**Requirement:** Make an exact copy of the records, with the pictures left out.

- - - -

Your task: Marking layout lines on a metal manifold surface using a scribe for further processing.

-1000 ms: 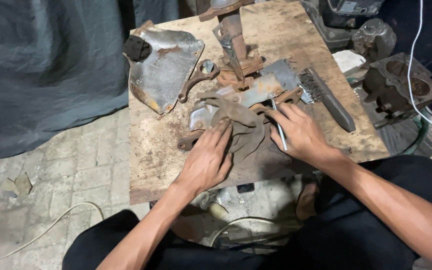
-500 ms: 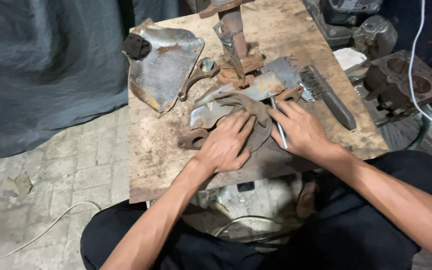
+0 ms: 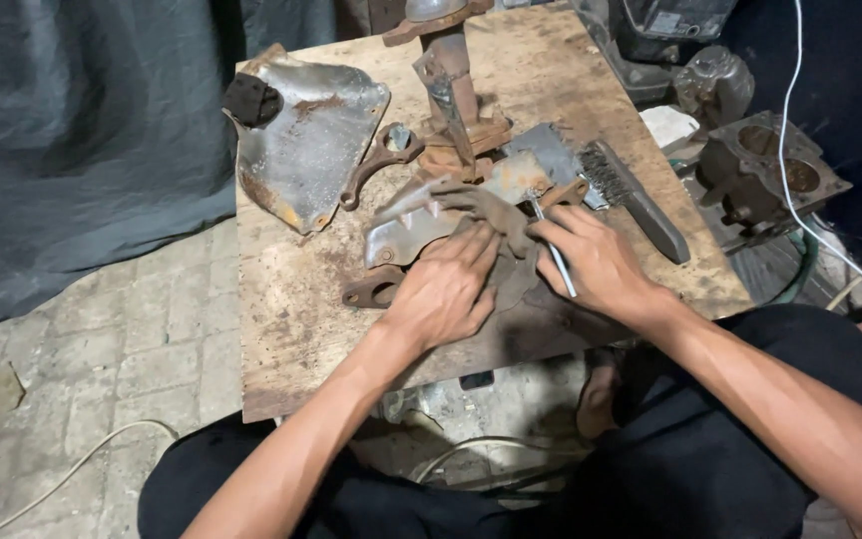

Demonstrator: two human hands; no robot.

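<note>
Rusty metal part (image 3: pixel 421 232), long axis leftward-down, pinned under brown rag (image 3: pixel 496 215) by flat left hand (image 3: pixel 444 291); right hand (image 3: pixel 596 265) adjacent, clamped on thin rod (image 3: pixel 554 262).

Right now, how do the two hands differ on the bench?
The left hand lies flat, palm down, pressing the brown rag onto the rusty metal part. The right hand is curled, with a thin metal rod between its fingers. Both touch the rag.
</note>
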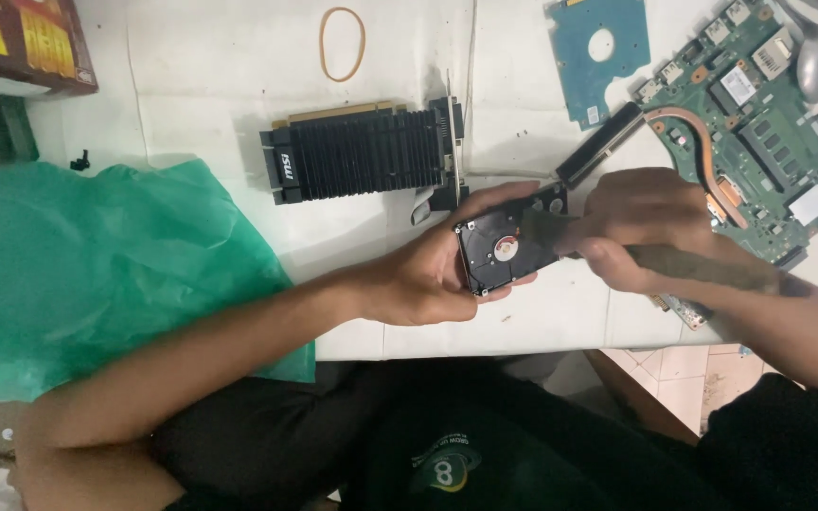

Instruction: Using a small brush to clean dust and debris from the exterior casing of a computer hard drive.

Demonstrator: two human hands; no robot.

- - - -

**Answer for this exercise:**
Your task: Marking layout lines on a metal manifold surface using a scribe for further processing.

-1000 ms: 
-500 ms: 
+0 ms: 

Demonstrator: two human hands; no robot.

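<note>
Rusty metal part (image 3: pixel 421 232), long axis leftward-down, pinned under brown rag (image 3: pixel 496 215) by flat left hand (image 3: pixel 444 291); right hand (image 3: pixel 596 265) adjacent, clamped on thin rod (image 3: pixel 554 262).

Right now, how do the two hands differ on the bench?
The left hand lies flat, palm down, pressing the brown rag onto the rusty metal part. The right hand is curled, with a thin metal rod between its fingers. Both touch the rag.
</note>
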
Instruction: Using a small brush to clean dust and debris from the exterior casing of a computer hard drive.

Demonstrator: two human hands; no robot.

Nothing else is required to complete the output.